# Work request
Only the lines holding "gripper" are wanted here; copy each from the listing.
******************************
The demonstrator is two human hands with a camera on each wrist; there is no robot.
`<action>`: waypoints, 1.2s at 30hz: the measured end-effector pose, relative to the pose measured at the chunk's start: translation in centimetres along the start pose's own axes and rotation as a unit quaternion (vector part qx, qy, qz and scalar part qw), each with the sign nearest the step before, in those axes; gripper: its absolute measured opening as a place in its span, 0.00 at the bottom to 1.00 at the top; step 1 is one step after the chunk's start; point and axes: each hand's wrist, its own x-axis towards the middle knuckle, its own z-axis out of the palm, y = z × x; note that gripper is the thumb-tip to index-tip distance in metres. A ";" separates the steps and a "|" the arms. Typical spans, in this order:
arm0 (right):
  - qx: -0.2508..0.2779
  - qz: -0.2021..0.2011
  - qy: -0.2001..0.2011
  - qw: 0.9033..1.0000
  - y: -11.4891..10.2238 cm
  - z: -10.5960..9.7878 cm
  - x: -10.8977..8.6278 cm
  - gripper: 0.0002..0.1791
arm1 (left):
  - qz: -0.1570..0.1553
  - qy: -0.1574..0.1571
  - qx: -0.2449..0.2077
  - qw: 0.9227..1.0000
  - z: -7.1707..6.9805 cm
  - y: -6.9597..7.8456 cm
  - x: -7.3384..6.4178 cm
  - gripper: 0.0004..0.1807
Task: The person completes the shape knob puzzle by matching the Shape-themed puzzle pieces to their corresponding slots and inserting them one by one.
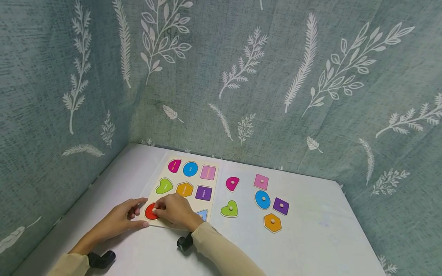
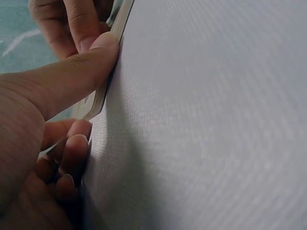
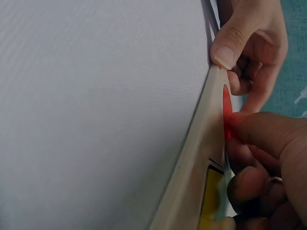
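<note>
A wooden peg puzzle board (image 1: 191,158) with printed colored shapes lies flat on the table. My right hand (image 1: 177,209) pinches the knob of a red round puzzle piece (image 1: 149,213), which lies at the red spot in the board's near left corner. In the right wrist view, the thumb and fingertips meet at this red piece (image 3: 227,108). My left hand (image 1: 119,218) holds that same corner, its thumb against the near edge and a fingertip at the left edge. The left wrist view shows the thumb pressing the board's edge (image 2: 98,101). My right hand hides part of the bottom row.
Knobbed pieces lie right of the board: a magenta half round (image 1: 232,184), a green heart (image 1: 228,210), a pink square (image 1: 261,184), a blue oval (image 1: 260,202), a purple square (image 1: 280,209) and an orange hexagon (image 1: 272,227). A patterned curtain (image 1: 269,122) stands behind the table.
</note>
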 end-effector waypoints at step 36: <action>0.008 0.030 0.082 0.996 10.1 -7.9 -7.1 0.14 | -0.036 -0.003 -0.009 0.999 -0.1 0.3 0.0 0.51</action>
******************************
# Solution to this problem
`<action>`: waypoints, 1.2s at 30hz: the measured end-effector pose, relative to the pose measured at the chunk's start: translation in centimetres along the start pose's own axes and rotation as a unit quaternion (vector part qx, qy, qz and scalar part qw), each with the sign nearest the step before, in those axes; gripper: its absolute measured opening as a place in its span, 0.00 at the bottom to 1.00 at the top; step 1 is one step after the chunk's start; point and axes: each hand's wrist, its own x-axis towards the middle knuckle, its own z-axis out of the palm, y = z × x; note that gripper is the thumb-tip to index-tip distance in metres. A ";" separates the steps and a "|" the arms. Typical spans, in this order:
  - gripper: 0.0002..0.1791
  - gripper: 0.0004..0.1807

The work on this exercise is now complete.